We're Hiring!

Read/Write/Memory Problems

Historical discussions about the Bio-Formats library. Please look for and ask new questions at https://forum.image.sc/tags/bio-formats
Please note:
Historical discussions about the Bio-Formats library. Please look for and ask new questions at https://forum.image.sc/tags/bio-formats

If you are having trouble with image files, there is information about reporting bugs in the Bio-Formats documentation. Please send us the data and let us know what version of Bio-Formats you are using. For issues with your code, please provide a link to a public repository, ideally GitHub.

Read/Write/Memory Problems

Postby kdean » Wed Jul 22, 2015 7:52 pm

Hello,

We use LabView to acquire data from multiple custom light-sheet microscopes, and we are having significant issues with both read/write speed and memory. I am not an expert in BioFormats, or computer programming in general, so please excuse my naivety.

Following data acquisition, LabView must reopen each individual image stack, read the temporary metadata, and write the cumulative OME metadata for the entire image sequence. Lately, the number of image planes that must be handled ranges from 50,000-300,000 image planes. This becomes prohibitively long to write the OME metadata, taking hours to days. Often times, we will cancel the OME rewrite process after it is complete with the first image so that we may continue with imaging. However, this is not a good solution.

Importantly, because we also have problems with the command line and matlab-based tools, I do not think that this is purely a LabView problem.

I have uploaded two representative files, 1_CAM01_000000.tif and 1_CAM01_000499.tif. The first file has the OME metadata, whereas the second does not. Each file is ~75 Mb. Because the second file does not have the OME metadata, it opens using the Matlab bfopen (~1.1 seconds). The first file, however, cannot open in Matlab despite increasing the java heap memory to the maximum amount. Below is the error that I receive.

...............................Reading IFDs
Populating metadata
Caught "std::exception" Exception message is:
Message Catalog MATLAB:services was not loaded from the file. Please check file location, format or contents
An error was encountered while saving the command history
java.io.FileNotFoundException: /Users/kdean/.matlab/R2014b/History.xml (Too many open files)
at java.io.RandomAccessFile.open(Native Method)
at java.io.RandomAccessFile.<init>(RandomAccessFile.java:241)
at com.mathworks.mde.cmdhist.AltHistoryCollection

Indeed, while keeping an eye on my memory in the Activity Monitor, bfopen is immensely memory-intensive. I am a bit lost why it takes so long to open the file, and I am beginning to believe that this may be a related issue as to why we cannot save the OME-TIFF information in the first place in a respectable amount of time.

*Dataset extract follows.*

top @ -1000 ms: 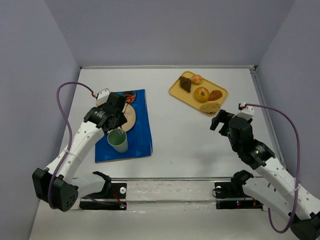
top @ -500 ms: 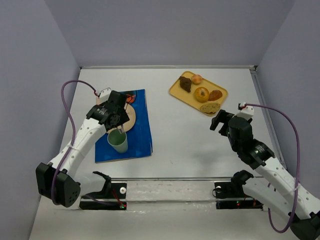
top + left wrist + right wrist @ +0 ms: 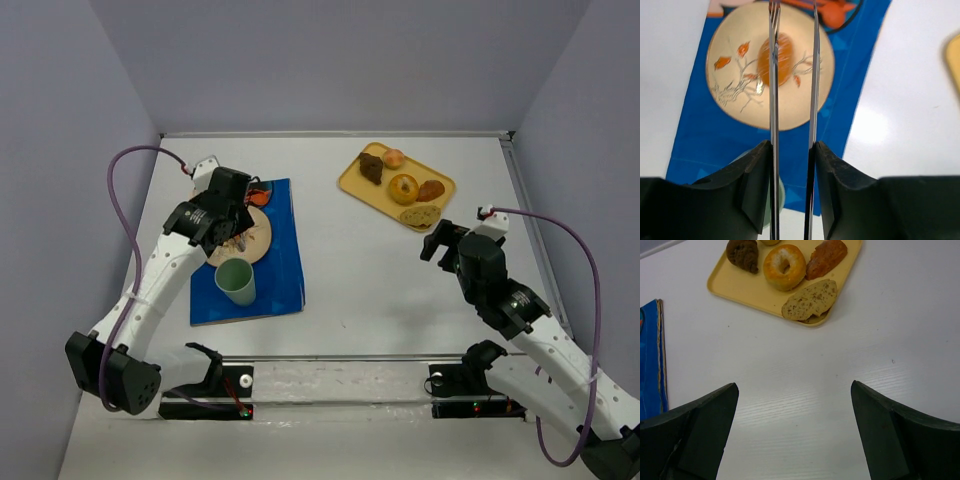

Thank you, and I apologize if this is unclear.

Kevin
kdean
 
Posts: 8
Joined: Mon Dec 10, 2012 1:35 am

Re: Read/Write/Memory Problems

Postby sbesson » Wed Jul 22, 2015 9:53 pm

Hi Kevin,

thanks for the post and sharing the data. My feeling is that both issues you are encountering are separate: one is about with OME-TIFF writing performance while the second is about OME-TIFF reading performance.

For the reading problem described in this thread, the issue likely lives within the nature of bfopen since this function will both initialize a reader for the selected file and read all of its pixel data.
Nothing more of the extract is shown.